Problem statement
Isolate every line in the data with the string "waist" and copy it.

- Opening Delimiter -

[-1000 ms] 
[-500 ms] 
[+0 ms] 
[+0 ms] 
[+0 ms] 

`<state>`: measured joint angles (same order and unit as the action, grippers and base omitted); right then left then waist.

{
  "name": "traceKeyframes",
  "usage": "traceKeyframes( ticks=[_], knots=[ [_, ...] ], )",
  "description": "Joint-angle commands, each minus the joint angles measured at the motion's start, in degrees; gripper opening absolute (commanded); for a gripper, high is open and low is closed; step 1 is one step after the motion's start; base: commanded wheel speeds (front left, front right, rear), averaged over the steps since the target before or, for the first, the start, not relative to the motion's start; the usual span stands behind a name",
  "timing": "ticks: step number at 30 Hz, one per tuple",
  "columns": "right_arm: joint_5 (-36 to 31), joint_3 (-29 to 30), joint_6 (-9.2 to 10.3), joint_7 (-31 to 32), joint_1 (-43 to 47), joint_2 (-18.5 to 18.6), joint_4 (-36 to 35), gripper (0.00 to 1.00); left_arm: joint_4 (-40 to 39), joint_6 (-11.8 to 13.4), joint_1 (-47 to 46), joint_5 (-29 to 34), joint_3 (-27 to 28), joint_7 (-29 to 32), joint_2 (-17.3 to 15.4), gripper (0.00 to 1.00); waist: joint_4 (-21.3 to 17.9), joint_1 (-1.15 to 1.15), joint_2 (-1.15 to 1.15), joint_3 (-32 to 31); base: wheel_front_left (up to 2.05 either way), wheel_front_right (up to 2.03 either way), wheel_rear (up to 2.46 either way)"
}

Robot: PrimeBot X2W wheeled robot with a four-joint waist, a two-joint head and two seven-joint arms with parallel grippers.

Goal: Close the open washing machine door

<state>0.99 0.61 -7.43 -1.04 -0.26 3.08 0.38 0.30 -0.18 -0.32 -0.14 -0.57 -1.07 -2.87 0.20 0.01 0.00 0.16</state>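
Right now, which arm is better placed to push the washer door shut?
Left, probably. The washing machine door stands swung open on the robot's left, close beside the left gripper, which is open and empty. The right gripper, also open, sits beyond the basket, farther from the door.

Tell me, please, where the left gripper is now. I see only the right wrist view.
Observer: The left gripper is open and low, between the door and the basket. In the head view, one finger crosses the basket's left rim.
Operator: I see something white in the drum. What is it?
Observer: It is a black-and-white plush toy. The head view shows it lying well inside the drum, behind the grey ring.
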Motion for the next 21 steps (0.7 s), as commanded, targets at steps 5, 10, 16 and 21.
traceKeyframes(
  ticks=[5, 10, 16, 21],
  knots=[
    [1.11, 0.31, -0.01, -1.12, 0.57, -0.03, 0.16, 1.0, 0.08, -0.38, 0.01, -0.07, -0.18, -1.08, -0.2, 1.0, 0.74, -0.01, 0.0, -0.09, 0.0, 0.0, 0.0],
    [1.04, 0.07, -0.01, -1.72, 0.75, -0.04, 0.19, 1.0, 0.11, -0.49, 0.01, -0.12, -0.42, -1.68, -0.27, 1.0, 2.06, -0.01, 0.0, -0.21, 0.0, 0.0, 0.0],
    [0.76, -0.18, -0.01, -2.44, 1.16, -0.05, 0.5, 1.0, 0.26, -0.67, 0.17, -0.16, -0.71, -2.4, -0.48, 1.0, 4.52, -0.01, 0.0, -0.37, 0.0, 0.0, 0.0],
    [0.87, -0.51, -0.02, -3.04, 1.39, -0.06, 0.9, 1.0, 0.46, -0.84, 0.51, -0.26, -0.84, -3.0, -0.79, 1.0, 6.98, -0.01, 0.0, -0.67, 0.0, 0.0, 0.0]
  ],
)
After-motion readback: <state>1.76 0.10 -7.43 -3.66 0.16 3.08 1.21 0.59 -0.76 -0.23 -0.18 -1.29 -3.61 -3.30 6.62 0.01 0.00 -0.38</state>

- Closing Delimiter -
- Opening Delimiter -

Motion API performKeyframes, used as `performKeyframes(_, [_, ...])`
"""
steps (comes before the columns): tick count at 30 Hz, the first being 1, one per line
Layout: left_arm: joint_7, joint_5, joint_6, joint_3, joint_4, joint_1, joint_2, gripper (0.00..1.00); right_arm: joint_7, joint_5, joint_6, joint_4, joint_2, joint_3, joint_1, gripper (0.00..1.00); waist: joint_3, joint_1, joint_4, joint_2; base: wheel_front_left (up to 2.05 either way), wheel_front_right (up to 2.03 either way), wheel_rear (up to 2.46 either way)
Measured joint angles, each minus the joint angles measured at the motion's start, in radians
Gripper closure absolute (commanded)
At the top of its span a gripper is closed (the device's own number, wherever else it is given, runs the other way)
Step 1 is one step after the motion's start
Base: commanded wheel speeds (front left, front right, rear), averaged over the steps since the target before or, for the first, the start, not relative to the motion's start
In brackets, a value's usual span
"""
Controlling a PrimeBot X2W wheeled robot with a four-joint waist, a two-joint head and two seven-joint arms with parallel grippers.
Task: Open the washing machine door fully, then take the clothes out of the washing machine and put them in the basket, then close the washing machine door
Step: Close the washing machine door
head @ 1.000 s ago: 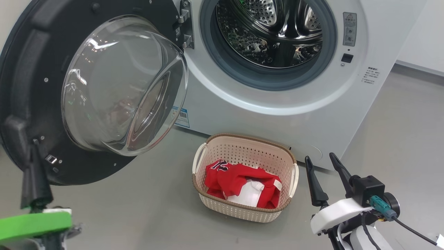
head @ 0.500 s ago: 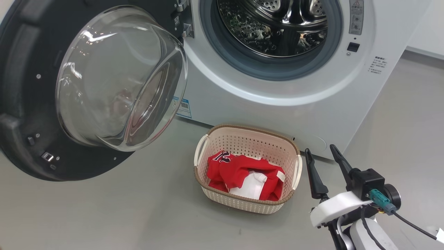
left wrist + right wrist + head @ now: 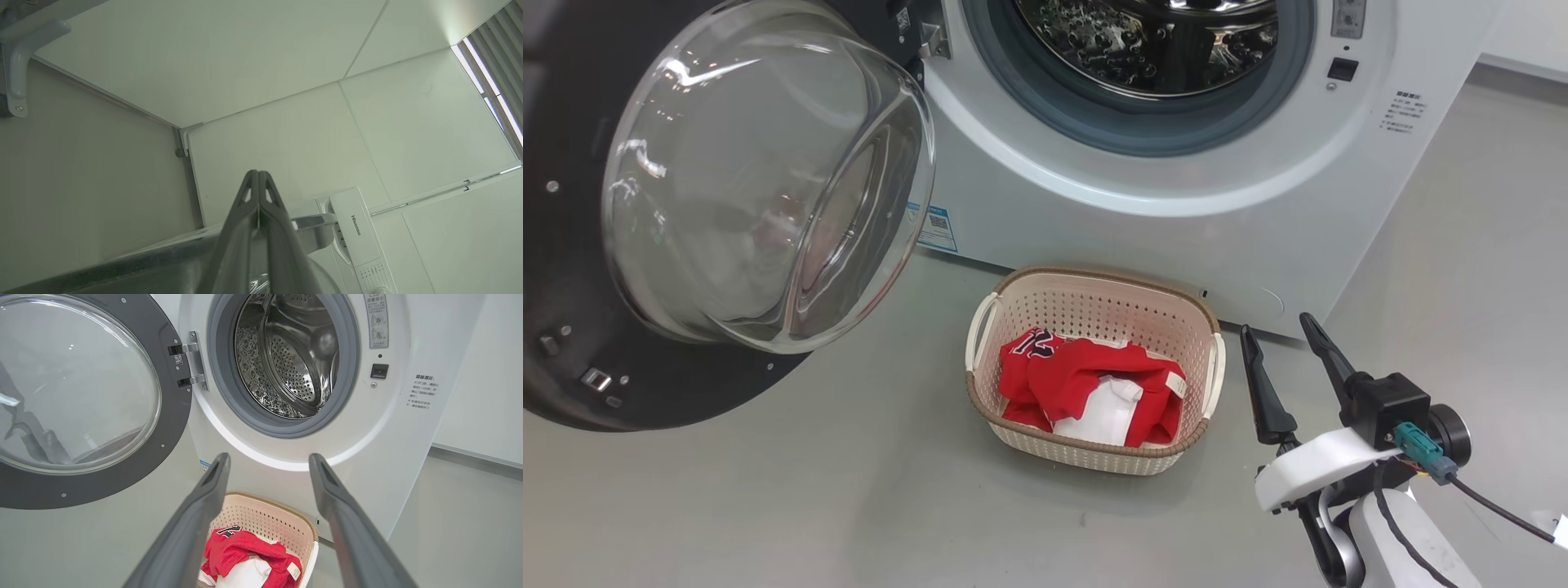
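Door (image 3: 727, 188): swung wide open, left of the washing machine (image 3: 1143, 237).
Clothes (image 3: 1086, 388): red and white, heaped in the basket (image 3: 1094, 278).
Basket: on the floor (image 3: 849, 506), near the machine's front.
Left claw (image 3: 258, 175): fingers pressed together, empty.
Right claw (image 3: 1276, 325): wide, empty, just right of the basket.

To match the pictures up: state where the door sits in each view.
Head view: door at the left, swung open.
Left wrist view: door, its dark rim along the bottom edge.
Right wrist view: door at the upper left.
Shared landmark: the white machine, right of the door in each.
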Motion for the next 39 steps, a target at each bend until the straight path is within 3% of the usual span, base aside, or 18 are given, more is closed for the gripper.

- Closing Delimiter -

Solution below
`<state>`: measured joint angles (same order and unit as the action, grippers and base omitted); right then left then waist.
  "columns": "right_arm: joint_5 (-36 to 31), joint_3 (-29 to 30), joint_6 (-9.2 to 10.3), joint_7 (-31 to 32), joint_1 (-43 to 47), joint_2 (-18.5 to 18.6), joint_4 (-36 to 35), gripper (0.00 to 1.00); left_arm: joint_4 (-40 to 39), joint_6 (-11.8 to 13.4), joint_1 (-47 to 46), joint_5 (-29 to 34), joint_3 (-27 to 28), joint_7 (-29 to 32), joint_2 (-17.3 to 15.4), gripper (0.00 to 1.00); waist: joint_4 (-21.3 to 17.9), joint_1 (-1.15 to 1.15), joint_2 (-1.15 to 1.15), joint_3 (-32 to 31); base: wheel_front_left (up to 2.05 either way), wheel_front_right (up to 2.03 either way), wheel_rear (up to 2.46 either way)"
Robot: PrimeBot X2W wheeled robot with a four-joint waist, a two-joint head and two seven-joint arms with parallel grippers.
Layout: left_arm: joint_7, joint_5, joint_6, joint_3, joint_4, joint_1, joint_2, gripper (0.00..1.00); right_arm: joint_7, joint_5, joint_6, joint_4, joint_2, joint_3, joint_1, gripper (0.00..1.00); waist: joint_3, joint_1, joint_4, joint_2; base: wheel_front_left (up to 2.05 either way), wheel_front_right (up to 2.03 either way), wheel_rear (up to 2.46 either way)
Controlling a PrimeBot X2W wheeled robot with a four-joint waist, a two-joint head and two seven-joint arms with parallel grippers.

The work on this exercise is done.